Your objective: The expected output is the complete listing, copied word for word.
◇ ◇ ◇ ◇
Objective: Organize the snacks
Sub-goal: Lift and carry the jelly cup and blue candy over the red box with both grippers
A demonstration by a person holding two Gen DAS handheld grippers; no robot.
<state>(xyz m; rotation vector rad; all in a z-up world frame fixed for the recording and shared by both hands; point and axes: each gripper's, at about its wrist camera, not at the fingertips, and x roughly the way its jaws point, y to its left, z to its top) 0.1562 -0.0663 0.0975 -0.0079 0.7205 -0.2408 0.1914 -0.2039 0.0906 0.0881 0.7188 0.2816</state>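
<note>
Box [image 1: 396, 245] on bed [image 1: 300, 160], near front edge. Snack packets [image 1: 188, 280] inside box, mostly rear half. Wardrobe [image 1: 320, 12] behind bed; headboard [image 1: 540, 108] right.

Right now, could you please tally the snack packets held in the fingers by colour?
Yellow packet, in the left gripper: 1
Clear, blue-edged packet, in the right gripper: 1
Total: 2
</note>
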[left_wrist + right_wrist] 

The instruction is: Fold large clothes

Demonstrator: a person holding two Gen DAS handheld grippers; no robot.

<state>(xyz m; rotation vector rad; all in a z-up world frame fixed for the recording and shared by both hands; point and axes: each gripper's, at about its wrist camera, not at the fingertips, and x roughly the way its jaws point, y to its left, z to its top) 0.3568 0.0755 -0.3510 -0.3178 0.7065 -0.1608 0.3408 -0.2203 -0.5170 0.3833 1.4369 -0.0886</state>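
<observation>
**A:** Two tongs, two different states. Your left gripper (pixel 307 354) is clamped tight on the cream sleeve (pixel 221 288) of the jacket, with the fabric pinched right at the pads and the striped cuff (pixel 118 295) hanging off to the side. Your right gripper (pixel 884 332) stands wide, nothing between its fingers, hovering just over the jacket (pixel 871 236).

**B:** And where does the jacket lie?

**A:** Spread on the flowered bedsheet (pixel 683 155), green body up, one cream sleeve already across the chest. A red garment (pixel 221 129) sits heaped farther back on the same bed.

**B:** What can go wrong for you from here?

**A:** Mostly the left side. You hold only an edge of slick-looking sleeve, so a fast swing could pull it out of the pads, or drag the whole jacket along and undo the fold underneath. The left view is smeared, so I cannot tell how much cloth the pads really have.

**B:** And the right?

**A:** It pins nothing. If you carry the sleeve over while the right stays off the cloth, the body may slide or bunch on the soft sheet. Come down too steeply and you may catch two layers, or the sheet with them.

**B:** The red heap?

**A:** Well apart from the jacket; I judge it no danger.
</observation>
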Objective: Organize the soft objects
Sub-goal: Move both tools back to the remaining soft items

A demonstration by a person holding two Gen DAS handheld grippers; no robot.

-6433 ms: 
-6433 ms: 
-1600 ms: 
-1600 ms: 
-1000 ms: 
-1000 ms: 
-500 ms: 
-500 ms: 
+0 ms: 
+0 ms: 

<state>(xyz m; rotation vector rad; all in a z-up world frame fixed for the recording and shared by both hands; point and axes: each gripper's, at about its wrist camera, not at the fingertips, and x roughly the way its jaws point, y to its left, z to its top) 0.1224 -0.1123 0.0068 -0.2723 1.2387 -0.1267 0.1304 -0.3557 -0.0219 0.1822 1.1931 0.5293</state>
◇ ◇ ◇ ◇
Expected output:
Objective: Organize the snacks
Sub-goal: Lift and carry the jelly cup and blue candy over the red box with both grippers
A demonstration by a person holding two Gen DAS handheld grippers; no robot.
<state>(xyz m; rotation vector rad; all in a z-up world frame fixed for the recording and shared by both hands; point and axes: each gripper's, at about its wrist camera, not at the fingertips, and x roughly the way its jaws point, y to its left, z to its top) 0.1562 -0.0663 0.0975 -0.0079 0.7205 -0.2408 0.1914 -0.2039 0.0906 0.0881 0.7188 0.2816</state>
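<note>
Box [image 1: 396, 245] on bed [image 1: 300, 160], near front edge. Snack packets [image 1: 188, 280] inside box, mostly rear half. Wardrobe [image 1: 320, 12] behind bed; headboard [image 1: 540, 108] right.

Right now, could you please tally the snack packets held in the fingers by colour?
Yellow packet, in the left gripper: 1
Clear, blue-edged packet, in the right gripper: 1
Total: 2
</note>
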[left_wrist + right_wrist] 

The instruction is: Fold large clothes

Demonstrator: a person holding two Gen DAS handheld grippers; no robot.

<state>(xyz m; rotation vector rad; all in a z-up world frame fixed for the recording and shared by both hands; point and axes: each gripper's, at about its wrist camera, not at the fingertips, and x roughly the way its jaws point, y to its left, z to its top) 0.3568 0.0755 -0.3510 -0.3178 0.7065 -0.1608 0.3408 -0.2203 -0.5170 0.3833 1.4369 -0.0886</state>
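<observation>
**A:** Two tongs, two different states. Your left gripper (pixel 307 354) is clamped tight on the cream sleeve (pixel 221 288) of the jacket, with the fabric pinched right at the pads and the striped cuff (pixel 118 295) hanging off to the side. Your right gripper (pixel 884 332) stands wide, nothing between its fingers, hovering just over the jacket (pixel 871 236).

**B:** And where does the jacket lie?

**A:** Spread on the flowered bedsheet (pixel 683 155), green body up, one cream sleeve already across the chest. A red garment (pixel 221 129) sits heaped farther back on the same bed.

**B:** What can go wrong for you from here?

**A:** Mostly the left side. You hold only an edge of slick-looking sleeve, so a fast swing could pull it out of the pads, or drag the whole jacket along and undo the fold underneath. The left view is smeared, so I cannot tell how much cloth the pads really have.

**B:** And the right?

**A:** It pins nothing. If you carry the sleeve over while the right stays off the cloth, the body may slide or bunch on the soft sheet. Come down too steeply and you may catch two layers, or the sheet with them.

**B:** The red heap?

**A:** Well apart from the jacket; I judge it no danger.
</observation>
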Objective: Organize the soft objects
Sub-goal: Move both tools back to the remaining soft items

A demonstration by a person holding two Gen DAS handheld grippers; no robot.

-6433 ms: 
-6433 ms: 
-1600 ms: 
-1600 ms: 
-1000 ms: 
-1000 ms: 
-500 ms: 
-500 ms: 
+0 ms: 
+0 ms: 

<state>(xyz m; rotation vector rad; all in a z-up world frame fixed for the recording and shared by both hands; point and axes: each gripper's, at about its wrist camera, not at the fingertips, and x roughly the way its jaws point, y to its left, z to its top) 0.1224 -0.1123 0.0068 -0.2723 1.2387 -0.1267 0.1304 -0.3557 -0.0219 0.1822 1.1931 0.5293</state>

The exercise concludes with this answer.